**THE PROBLEM**
Which lines below contain the word "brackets"? Copy each one.

─── DATA UNDER STUDY ───

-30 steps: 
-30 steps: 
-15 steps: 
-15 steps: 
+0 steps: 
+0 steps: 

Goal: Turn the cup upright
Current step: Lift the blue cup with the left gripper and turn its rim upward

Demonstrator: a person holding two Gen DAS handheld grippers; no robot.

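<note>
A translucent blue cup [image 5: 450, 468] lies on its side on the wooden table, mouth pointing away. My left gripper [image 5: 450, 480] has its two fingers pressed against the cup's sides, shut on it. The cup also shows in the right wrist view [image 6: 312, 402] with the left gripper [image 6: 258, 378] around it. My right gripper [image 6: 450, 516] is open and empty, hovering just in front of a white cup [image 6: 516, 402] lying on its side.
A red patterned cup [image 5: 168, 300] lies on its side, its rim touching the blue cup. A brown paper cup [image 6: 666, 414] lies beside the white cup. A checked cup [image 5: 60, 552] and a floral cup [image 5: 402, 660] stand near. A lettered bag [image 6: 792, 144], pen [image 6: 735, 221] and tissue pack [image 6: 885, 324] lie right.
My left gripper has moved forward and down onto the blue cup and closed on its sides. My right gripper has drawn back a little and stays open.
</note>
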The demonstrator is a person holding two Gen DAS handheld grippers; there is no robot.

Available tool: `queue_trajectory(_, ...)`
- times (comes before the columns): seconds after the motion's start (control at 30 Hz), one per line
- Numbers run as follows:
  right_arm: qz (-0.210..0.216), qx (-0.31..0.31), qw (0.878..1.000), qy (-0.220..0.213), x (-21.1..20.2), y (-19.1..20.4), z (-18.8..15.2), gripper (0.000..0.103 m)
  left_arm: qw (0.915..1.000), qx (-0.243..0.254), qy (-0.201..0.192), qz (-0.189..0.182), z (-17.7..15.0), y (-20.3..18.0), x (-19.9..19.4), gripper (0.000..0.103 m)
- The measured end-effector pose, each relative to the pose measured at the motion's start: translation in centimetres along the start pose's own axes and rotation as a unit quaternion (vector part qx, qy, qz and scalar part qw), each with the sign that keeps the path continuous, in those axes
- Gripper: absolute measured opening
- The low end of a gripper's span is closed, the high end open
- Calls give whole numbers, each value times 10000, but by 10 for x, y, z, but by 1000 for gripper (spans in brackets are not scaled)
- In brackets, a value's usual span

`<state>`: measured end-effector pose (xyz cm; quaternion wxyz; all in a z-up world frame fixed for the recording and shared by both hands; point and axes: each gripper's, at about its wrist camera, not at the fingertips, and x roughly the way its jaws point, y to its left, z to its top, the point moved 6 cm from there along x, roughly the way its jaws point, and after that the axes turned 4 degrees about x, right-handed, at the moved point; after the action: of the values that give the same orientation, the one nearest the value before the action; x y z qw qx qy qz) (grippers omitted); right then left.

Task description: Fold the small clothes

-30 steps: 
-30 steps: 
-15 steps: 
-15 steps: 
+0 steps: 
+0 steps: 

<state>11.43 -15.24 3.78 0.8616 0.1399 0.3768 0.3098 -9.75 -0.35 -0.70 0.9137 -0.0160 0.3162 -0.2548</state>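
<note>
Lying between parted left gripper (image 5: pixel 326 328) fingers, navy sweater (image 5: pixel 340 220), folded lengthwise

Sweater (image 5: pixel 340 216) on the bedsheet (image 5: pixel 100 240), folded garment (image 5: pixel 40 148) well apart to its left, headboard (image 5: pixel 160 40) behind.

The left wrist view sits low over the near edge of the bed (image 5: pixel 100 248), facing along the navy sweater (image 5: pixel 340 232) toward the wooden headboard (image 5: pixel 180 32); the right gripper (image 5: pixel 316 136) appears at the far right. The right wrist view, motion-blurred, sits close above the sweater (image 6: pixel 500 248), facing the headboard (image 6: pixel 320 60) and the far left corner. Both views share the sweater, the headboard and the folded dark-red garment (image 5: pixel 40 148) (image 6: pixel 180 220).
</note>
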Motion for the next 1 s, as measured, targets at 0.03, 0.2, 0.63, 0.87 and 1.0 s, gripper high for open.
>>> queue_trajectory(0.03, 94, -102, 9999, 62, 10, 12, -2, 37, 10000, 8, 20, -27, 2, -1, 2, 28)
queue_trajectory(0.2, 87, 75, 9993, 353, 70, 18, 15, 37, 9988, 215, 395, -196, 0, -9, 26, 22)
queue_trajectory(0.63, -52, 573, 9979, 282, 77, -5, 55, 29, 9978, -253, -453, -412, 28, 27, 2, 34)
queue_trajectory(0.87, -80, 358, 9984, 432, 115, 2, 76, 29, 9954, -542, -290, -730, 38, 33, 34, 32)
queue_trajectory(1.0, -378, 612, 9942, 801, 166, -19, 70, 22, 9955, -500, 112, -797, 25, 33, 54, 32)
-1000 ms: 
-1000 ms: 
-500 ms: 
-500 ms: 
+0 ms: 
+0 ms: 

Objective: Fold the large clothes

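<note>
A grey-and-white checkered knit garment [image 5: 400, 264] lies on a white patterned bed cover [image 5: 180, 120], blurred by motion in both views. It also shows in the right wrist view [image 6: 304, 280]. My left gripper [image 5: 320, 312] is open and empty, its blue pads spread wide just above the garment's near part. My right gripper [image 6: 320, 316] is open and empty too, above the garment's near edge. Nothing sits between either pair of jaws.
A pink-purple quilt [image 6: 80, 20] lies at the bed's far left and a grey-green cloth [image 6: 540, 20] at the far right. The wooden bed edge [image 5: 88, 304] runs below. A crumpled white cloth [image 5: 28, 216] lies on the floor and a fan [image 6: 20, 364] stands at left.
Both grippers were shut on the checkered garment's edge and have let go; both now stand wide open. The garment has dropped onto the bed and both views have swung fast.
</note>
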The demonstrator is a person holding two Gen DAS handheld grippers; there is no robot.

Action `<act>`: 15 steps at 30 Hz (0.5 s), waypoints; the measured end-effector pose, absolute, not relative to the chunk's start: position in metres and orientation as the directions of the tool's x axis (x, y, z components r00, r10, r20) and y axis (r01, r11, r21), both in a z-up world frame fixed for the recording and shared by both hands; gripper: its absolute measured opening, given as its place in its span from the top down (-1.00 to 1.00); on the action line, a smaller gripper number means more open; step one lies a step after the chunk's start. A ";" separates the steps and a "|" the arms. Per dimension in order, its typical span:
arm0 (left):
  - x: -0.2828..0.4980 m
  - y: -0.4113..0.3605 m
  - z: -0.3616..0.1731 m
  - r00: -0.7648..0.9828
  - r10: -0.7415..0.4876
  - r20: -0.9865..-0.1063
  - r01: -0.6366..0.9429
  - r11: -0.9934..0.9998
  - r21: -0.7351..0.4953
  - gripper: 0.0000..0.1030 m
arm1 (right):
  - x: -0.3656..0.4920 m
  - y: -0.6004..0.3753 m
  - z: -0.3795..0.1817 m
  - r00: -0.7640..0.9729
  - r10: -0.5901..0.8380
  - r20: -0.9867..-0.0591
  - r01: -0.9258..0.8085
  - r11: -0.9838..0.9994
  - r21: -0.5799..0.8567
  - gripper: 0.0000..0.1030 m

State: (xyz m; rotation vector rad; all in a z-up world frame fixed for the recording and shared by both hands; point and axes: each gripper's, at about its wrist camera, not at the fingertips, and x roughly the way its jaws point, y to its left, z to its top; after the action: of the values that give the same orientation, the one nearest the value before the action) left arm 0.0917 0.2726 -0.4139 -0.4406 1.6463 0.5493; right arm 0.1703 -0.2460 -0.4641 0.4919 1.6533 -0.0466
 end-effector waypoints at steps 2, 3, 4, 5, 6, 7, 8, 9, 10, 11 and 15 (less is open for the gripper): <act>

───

**EXPECTED OUTPUT**
- Calls give whole numbers, each value times 10000, but by 10 for x, y, z, but by 1000 for gripper (spans in brackets are not scaled)
- In brackets, a value's usual span

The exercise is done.